Essay on British Legislation Between 1764 and 1774 as a Parliamentary Conspiracy Assignment

The 10,000 strong British troops deployed in North America at the time entailed heavy expenditure and their continued presence was considered necessary to protect the Colonists from Indian attacks. The British, therefore, proceeded to issue the "Proclamation of 1763," which tried to protect the Indians from further encroachments by the settlers by establishing a western boundary for colonial settlement along the Appalachian Mountains and reserving the land to the west of the mountains for the Indians ("British Actions..."). The Act also outlawed the purchase of land from the Indian, unless the land was licensed by the British. The intention behind the proclamation was to decrease the violence between the Colonists and the Indians, thus decreasing the need for troops. The colonists, however, responded to the Proclamation with anger. They considered the new law as an encroachment on their liberty and economic well-being since they believed in their 'manifest destiny' to move westward and start new settlements.

The Proclamation of 1763 was followed by the passing of the "Sugar Act" in 1764. This act increased the duties on imported sugar and other items such as textiles, coffee, wines and indigo; it doubled the duties on foreign goods reshipped from England to the colonies and also forbade the import of foreign rum and French wines. This is believed to be the first British law aimed at raising revenue from its American colony -- a power that the colonists considered to be outside the domain of the British Parliament. Moreover, unlike the previous tax laws such as the tax on molasses that were seldom enforced, the British tried to enforce the Sugar Act more strictly and provided that violators of the Act would be prosecuted in courts headed by British judges with no local juries.

The Currency Act (also proclaimed in 1764) prohibited the colonies from issuing paper money as legal tender. A number of American colonies saw the Act as an unconstitutional intervention in their internal affairs.

The Sugar and Currency Acts of 1764 prompted the start of the united movement in the colonies against 'taxation without representation' and in August 1764, Boston merchants began a boycott of British luxury goods ("Prelude to Revolution") the movement gathered momentum and by the end of the year several colonies had joined the boycott.
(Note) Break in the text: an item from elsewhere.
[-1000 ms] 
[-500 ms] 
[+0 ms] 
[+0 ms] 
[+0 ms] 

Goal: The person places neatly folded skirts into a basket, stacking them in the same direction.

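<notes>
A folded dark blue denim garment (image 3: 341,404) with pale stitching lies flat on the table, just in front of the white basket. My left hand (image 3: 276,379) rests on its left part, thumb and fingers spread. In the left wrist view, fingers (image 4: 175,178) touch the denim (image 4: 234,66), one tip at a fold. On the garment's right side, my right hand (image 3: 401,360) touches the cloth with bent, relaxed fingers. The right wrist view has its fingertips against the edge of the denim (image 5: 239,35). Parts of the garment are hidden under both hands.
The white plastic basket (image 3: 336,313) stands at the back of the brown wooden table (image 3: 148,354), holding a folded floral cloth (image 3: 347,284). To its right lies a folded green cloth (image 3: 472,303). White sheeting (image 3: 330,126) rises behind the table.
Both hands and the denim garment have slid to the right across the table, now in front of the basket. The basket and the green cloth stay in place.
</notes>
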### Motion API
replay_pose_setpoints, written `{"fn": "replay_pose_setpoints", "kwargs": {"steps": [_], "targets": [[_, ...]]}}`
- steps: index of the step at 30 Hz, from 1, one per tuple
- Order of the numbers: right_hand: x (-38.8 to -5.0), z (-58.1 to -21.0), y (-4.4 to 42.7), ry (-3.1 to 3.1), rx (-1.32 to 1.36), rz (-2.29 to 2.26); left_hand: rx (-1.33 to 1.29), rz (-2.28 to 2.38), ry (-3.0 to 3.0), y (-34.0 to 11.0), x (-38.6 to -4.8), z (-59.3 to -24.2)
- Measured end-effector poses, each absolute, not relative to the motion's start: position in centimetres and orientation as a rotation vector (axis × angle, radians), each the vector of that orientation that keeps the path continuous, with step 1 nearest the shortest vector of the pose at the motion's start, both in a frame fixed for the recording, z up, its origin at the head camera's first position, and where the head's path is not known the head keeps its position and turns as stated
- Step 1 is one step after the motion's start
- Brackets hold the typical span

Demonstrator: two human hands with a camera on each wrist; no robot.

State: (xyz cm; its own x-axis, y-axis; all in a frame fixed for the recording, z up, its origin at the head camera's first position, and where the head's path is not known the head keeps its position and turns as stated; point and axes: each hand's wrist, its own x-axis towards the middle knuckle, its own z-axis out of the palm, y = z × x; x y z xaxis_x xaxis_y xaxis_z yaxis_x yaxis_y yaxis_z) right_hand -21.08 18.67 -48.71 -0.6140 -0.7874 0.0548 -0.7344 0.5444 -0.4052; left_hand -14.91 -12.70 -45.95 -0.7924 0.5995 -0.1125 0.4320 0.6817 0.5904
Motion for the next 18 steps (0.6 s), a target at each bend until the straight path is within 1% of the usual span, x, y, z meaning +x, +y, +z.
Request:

The passing of the Stamp Act by the British Parliament in March 1795 is another watershed event in the relations between the 'mother' country and the colonialists. It was the first direct tax imposed on the American colonies by the Parliament, and the first time that the Americans were obliged to pay tax not to their own local legislatures in America, but directly to England (Ibid.) Almost all printed materials were taxed under the Stamp Act, including newspapers, pamphlets, bills, legal documents, licenses, almanacs, dice and playing cards. The resentment against the Act was unusually severe as it had affected the most influential segments of colonial society, i.e., lawyers, publishers, land owners, ship builders and merchants (Ibid.). It prompted the creation of a network of secret organizations in the colonies, known as the Sons of Liberty. The organization effectively intimidated the stamp agents who had registered to collect the tax on behalf of the Parliament and even before the Stamp Act could take effect, most of the appointed stamp agents in the colonies had resigned.

In March of the same year (1765), the Parliament also passed the "Quartering Act" that required to house British troops and provide them with food. The new law was purportedly intended to help the British defray the cost of maintaining troops in America but created great resentment among the Americans. In January 1766, the New York assembly refused to fully enforce the Quartering Act, defying a call from the commander of the British forces in America to do so. A few months later, violence broke out in New York between British soldiers and armed colonists as a result of the continuing refusal of New York colonists to comply with the Quartering Act and in December, 1766 the New York legislature was eventually suspended by the King on its continued refusal to comply with the Act.

Concerted opposition to the enforcement of the Stamp Act led to its repeal by the British Parliament in March 1766. However, the effect of its withdrawal was severely compromised by the Parliament's passing of the "Declaratory Act" on the same day which reaffirmed Parliament's right to legislate for the colonies "in all cases whatsoever." ("Towards Independence," para on the 'Stamp Act Crisis').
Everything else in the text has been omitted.